Try it
Please print the records below word for word.

Data to examine
---

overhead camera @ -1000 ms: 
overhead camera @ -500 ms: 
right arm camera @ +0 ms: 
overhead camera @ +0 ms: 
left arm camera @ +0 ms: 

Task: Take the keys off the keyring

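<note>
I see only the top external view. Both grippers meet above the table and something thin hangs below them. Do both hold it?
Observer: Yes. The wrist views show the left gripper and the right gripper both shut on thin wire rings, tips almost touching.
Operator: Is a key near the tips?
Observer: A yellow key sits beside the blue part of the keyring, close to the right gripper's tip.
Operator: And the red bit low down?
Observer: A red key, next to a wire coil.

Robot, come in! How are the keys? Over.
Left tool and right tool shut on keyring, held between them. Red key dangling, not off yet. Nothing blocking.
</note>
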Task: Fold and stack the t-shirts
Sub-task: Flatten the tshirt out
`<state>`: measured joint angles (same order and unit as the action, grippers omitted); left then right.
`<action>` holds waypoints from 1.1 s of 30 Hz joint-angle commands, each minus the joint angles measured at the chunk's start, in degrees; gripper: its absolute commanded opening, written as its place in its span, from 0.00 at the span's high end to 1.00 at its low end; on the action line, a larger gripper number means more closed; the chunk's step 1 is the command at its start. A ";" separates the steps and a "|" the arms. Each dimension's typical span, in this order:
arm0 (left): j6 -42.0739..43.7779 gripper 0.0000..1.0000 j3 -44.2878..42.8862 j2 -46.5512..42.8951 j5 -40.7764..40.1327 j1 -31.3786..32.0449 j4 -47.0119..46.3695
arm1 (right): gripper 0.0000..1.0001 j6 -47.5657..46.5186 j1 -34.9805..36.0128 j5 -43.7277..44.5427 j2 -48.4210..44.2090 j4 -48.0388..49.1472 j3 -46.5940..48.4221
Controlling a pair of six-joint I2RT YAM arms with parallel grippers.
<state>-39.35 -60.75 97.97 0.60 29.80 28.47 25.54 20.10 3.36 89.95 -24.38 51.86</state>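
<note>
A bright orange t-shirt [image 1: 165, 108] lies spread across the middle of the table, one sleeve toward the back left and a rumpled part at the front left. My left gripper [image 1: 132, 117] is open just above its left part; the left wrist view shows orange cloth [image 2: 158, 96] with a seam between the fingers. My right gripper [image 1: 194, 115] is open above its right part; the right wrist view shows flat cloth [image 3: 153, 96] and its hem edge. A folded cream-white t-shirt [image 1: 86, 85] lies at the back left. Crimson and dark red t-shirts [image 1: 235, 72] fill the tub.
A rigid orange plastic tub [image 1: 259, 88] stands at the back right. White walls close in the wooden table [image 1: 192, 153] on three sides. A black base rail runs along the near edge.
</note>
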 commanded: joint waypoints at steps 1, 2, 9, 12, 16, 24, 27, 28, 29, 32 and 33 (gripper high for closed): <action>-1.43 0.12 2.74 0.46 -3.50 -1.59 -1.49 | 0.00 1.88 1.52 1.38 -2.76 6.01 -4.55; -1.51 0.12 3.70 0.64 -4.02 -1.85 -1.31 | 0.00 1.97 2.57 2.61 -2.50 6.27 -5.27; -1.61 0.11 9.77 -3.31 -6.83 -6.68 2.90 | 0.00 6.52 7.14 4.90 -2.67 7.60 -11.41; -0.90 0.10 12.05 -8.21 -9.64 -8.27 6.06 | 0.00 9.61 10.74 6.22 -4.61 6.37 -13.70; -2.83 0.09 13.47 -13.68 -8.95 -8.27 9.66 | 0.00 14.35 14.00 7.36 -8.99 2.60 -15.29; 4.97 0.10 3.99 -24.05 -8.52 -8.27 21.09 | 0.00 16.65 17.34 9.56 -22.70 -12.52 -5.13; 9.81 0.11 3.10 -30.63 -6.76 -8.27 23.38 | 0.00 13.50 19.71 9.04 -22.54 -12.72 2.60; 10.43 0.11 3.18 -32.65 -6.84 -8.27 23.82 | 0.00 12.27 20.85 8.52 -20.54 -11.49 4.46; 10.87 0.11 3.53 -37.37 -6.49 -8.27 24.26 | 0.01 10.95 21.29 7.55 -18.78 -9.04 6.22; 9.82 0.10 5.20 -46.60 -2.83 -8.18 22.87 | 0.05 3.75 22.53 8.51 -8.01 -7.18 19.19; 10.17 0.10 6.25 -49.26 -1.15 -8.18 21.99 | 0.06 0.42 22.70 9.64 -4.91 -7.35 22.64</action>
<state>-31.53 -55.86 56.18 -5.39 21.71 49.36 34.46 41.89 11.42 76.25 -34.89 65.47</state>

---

Solution below
overhead camera @ -1000 ms: 
overhead camera @ -500 ms: 
right arm camera @ +0 ms: 
overhead camera @ +0 ms: 
left arm camera @ +0 ms: 

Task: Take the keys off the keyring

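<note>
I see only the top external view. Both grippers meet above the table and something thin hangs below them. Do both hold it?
Observer: Yes. The wrist views show the left gripper and the right gripper both shut on thin wire rings, tips almost touching.
Operator: Is a key near the tips?
Observer: A yellow key sits beside the blue part of the keyring, close to the right gripper's tip.
Operator: And the red bit low down?
Observer: A red key, next to a wire coil.

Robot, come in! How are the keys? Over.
Left tool and right tool shut on keyring, held between them. Red key dangling, not off yet. Nothing blocking.
</note>
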Task: Fold and stack the t-shirts
Sub-task: Flatten the tshirt out
`<state>`: measured joint angles (same order and unit as the action, grippers omitted); left then right.
`<action>` holds waypoints from 1.1 s of 30 Hz joint-angle commands, each minus the joint angles measured at the chunk's start, in degrees; gripper: its absolute commanded opening, written as its place in its span, from 0.00 at the span's high end to 1.00 at its low end; on the action line, a larger gripper number means more closed; the chunk's step 1 is the command at its start. A ";" separates the steps and a "|" the arms. Each dimension's typical span, in this order:
arm0 (left): j6 -42.0739..43.7779 gripper 0.0000..1.0000 j3 -44.2878..42.8862 j2 -46.5512..42.8951 j5 -40.7764..40.1327 j1 -31.3786..32.0449 j4 -47.0119..46.3695
arm1 (right): gripper 0.0000..1.0001 j6 -47.5657..46.5186 j1 -34.9805..36.0128 j5 -43.7277..44.5427 j2 -48.4210..44.2090 j4 -48.0388..49.1472 j3 -46.5940..48.4221
Controlling a pair of six-joint I2RT YAM arms with parallel grippers.
<state>-39.35 -60.75 97.97 0.60 29.80 28.47 25.54 20.10 3.36 89.95 -24.38 51.86</state>
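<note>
A bright orange t-shirt [image 1: 165, 108] lies spread across the middle of the table, one sleeve toward the back left and a rumpled part at the front left. My left gripper [image 1: 132, 117] is open just above its left part; the left wrist view shows orange cloth [image 2: 158, 96] with a seam between the fingers. My right gripper [image 1: 194, 115] is open above its right part; the right wrist view shows flat cloth [image 3: 153, 96] and its hem edge. A folded cream-white t-shirt [image 1: 86, 85] lies at the back left. Crimson and dark red t-shirts [image 1: 235, 72] fill the tub.
A rigid orange plastic tub [image 1: 259, 88] stands at the back right. White walls close in the wooden table [image 1: 192, 153] on three sides. A black base rail runs along the near edge.
</note>
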 commanded: joint waypoints at steps 1, 2, 9, 12, 16, 24, 27, 28, 29, 32 and 33 (gripper high for closed): <action>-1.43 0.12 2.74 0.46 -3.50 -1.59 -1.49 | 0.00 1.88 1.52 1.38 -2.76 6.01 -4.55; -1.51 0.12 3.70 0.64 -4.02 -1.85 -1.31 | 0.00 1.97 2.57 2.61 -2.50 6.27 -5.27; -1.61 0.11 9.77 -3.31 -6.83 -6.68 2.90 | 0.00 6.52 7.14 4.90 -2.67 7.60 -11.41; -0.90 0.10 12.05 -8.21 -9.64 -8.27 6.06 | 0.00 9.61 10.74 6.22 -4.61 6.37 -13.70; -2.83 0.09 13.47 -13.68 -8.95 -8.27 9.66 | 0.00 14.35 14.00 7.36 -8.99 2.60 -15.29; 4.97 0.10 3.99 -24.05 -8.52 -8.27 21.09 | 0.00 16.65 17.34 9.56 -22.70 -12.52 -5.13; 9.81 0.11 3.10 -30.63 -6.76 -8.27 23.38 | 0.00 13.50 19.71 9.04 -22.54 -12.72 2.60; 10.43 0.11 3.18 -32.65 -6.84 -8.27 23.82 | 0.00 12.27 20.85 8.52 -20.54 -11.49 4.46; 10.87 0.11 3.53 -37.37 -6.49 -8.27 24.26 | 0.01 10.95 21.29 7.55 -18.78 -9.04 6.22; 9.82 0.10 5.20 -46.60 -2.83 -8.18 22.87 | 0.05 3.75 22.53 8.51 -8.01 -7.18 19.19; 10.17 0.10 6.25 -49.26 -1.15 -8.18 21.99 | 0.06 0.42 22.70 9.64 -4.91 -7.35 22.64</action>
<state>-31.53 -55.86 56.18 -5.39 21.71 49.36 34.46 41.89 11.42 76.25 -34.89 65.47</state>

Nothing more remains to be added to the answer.